◆ **Exercise objective**: Wherever a line in the records contains the word "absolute", return that line.

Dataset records
= Beginning of Section =

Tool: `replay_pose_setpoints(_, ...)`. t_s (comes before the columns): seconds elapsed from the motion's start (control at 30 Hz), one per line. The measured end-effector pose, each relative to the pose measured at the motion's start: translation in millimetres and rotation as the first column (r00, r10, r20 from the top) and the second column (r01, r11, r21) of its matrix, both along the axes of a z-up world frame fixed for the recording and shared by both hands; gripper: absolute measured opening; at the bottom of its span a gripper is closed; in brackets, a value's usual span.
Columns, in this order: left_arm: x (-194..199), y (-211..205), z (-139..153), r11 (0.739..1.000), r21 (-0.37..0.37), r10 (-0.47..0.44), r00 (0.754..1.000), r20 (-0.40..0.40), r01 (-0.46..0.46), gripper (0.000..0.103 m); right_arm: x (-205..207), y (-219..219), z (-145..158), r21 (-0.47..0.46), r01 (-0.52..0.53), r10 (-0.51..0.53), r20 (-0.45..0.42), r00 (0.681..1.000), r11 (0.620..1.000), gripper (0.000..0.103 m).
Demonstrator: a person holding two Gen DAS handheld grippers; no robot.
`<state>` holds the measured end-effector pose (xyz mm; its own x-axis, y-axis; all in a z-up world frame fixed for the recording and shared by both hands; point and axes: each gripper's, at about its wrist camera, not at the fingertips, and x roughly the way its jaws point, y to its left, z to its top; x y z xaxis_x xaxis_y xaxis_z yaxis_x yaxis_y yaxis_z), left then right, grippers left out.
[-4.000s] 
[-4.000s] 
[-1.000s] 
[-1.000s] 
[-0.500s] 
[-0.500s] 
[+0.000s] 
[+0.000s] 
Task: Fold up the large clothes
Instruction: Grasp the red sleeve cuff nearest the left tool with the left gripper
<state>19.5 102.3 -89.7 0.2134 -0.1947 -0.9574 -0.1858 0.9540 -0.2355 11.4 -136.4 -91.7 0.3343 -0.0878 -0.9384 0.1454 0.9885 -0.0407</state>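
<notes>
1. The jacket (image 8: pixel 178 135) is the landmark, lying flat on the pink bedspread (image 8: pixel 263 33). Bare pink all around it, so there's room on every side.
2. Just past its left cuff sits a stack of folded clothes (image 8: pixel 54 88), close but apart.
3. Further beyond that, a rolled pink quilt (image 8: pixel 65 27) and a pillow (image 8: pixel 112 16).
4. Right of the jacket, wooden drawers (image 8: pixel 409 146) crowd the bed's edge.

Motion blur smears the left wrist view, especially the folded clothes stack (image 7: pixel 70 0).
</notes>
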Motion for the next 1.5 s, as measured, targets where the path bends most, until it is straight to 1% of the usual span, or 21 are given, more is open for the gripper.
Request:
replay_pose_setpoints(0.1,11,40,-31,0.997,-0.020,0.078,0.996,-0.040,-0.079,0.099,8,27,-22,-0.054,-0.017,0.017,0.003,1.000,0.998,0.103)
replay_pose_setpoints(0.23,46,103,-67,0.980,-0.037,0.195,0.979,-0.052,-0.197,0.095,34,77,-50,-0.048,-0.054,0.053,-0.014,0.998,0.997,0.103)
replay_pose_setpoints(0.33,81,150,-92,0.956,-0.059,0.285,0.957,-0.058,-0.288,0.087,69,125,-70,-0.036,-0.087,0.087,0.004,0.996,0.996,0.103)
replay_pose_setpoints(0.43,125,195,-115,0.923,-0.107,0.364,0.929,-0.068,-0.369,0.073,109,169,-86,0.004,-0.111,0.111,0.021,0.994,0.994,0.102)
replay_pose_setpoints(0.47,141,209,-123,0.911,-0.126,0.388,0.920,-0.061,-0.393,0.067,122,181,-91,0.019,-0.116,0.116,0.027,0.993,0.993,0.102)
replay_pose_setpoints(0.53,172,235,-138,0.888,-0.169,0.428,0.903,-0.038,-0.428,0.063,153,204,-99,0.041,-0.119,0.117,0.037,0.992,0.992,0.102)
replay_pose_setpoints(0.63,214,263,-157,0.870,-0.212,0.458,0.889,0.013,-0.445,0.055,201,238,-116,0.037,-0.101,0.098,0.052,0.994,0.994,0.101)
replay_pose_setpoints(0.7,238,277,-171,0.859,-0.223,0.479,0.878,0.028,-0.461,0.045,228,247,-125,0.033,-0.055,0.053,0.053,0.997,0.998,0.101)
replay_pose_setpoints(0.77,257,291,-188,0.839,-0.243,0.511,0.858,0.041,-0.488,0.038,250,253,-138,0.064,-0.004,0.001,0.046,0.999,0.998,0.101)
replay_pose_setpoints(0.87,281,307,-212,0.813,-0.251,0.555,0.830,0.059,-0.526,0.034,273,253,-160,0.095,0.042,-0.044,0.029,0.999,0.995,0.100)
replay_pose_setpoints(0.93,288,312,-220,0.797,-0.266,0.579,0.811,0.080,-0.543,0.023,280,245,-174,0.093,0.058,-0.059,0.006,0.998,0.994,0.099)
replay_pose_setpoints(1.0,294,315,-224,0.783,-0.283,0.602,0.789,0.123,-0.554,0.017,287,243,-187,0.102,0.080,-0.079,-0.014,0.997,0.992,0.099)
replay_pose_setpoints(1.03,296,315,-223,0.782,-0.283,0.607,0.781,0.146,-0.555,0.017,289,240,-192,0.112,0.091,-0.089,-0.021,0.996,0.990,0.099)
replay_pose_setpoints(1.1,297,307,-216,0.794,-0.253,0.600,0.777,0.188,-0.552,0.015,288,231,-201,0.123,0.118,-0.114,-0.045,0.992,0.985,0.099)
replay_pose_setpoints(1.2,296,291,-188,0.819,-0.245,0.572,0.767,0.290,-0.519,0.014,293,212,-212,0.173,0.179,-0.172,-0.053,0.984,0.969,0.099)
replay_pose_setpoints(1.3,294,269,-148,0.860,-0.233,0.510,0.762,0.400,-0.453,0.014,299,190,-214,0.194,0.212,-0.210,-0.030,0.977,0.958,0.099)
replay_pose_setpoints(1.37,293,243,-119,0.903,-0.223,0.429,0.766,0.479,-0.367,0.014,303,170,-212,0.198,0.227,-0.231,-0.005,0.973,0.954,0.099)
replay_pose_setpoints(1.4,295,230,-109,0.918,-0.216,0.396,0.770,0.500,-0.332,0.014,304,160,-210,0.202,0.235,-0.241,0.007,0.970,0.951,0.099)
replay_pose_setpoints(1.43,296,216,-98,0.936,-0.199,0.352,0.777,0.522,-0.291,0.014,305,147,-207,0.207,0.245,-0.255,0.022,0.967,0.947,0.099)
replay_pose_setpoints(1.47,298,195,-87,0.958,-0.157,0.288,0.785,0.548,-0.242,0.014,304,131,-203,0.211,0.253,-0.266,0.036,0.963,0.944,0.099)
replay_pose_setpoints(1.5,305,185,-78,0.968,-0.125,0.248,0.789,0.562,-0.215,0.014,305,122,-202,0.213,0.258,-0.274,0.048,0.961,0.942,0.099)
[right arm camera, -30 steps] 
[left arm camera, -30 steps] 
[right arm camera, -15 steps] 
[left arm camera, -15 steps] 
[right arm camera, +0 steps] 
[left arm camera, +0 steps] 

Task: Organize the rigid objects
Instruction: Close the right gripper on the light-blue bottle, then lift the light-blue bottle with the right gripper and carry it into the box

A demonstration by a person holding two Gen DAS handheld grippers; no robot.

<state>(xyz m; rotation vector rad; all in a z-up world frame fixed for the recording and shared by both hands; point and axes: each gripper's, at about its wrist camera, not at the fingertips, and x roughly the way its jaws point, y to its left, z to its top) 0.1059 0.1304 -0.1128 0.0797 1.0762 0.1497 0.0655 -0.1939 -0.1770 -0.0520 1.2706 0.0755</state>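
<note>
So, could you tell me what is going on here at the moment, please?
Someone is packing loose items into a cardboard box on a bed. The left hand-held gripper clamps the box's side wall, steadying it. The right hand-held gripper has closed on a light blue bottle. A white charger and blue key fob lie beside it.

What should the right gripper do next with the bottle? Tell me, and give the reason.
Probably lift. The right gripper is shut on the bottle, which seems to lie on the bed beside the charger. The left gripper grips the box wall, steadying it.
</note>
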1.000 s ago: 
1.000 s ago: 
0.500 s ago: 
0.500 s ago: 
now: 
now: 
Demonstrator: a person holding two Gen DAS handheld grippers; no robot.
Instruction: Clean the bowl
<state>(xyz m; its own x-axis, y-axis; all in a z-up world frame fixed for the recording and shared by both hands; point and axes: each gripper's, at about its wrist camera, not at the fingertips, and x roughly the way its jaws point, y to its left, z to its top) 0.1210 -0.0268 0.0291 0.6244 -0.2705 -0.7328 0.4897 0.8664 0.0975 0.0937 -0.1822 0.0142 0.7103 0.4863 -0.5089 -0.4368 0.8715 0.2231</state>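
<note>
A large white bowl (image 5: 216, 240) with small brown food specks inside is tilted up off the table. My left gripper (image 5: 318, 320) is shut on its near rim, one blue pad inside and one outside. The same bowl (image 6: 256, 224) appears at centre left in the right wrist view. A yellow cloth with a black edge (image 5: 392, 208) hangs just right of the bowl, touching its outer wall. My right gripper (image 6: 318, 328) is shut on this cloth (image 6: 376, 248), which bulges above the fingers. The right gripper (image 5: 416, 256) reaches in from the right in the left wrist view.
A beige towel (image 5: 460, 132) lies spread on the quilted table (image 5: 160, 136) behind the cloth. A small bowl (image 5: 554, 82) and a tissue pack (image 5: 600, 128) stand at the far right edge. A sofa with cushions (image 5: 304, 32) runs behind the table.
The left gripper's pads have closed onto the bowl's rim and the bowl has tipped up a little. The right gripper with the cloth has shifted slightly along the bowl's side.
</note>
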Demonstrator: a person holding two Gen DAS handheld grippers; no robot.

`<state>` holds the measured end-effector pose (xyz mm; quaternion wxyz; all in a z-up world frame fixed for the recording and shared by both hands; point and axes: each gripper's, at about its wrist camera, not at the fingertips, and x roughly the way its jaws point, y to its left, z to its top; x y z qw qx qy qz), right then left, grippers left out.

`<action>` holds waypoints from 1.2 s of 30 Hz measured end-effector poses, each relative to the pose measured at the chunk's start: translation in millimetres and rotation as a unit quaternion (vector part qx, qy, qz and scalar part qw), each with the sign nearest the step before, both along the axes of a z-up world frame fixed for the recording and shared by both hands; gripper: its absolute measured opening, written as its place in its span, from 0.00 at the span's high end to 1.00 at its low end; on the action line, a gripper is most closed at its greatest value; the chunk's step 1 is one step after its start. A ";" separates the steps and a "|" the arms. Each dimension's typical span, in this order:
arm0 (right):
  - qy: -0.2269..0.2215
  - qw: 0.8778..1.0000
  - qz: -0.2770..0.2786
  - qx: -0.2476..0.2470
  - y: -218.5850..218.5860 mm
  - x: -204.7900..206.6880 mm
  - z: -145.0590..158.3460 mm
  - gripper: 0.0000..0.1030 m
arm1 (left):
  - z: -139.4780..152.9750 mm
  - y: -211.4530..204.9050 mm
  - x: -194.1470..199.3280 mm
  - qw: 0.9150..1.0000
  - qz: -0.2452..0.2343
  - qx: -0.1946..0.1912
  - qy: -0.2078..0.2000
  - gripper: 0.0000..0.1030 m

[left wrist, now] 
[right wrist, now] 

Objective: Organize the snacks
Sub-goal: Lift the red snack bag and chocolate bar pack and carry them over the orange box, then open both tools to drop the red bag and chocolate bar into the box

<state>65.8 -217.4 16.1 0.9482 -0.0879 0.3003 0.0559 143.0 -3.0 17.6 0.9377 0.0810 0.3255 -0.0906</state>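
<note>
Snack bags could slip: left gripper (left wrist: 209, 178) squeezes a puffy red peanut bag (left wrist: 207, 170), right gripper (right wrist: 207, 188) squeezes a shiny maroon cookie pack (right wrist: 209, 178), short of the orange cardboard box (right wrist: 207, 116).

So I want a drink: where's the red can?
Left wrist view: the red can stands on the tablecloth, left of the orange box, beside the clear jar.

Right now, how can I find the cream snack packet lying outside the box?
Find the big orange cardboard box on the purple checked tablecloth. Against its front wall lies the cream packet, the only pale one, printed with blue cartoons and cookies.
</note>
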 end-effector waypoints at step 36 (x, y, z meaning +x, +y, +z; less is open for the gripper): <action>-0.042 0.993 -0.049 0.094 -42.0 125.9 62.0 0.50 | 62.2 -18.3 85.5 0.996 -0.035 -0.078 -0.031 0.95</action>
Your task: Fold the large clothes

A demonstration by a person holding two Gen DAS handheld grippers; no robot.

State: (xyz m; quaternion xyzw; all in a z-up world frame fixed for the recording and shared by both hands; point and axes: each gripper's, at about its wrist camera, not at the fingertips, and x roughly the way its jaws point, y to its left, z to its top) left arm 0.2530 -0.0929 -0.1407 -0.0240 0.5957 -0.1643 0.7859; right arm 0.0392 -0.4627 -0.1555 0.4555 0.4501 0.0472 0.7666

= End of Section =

◆ **Task result**:
Tool: `replay_pose_setpoints(_, ...)`. t_s (comes before the columns): seconds elapsed from the motion's start (control at 30 Hz), one per line. The measured end-effector pose, each relative to the pose measured at the motion's start: translation in millimetres and rotation as the first column (r00, r10, r20 from the top) and the second column (r01, r11, r21) of its matrix, both along the axes of a z-up world frame fixed for the recording and shared by both hands; gripper: absolute measured opening; at the bottom of its span a gripper is closed; in brackets, a value's usual span.
`<action>` holds waypoints from 1.2 s of 30 Hz measured end-effector poses, each relative to the pose measured at the chunk's start: translation in millimetres and rotation as a unit quaternion (vector part qx, qy, qz and scalar part qw), each with the sign nearest the step before, both along the axes of a z-up world frame fixed for the recording and shared by both hands; gripper: its absolute measured opening, written as its place in its span, from 0.00 at the span's high end to 1.00 at its low end; on the action line, a gripper is most closed at its greatest value; the chunk's step 1 is one step after its start. A ";" separates the steps and a "|" the arms. Each dimension's typical span, in this order:

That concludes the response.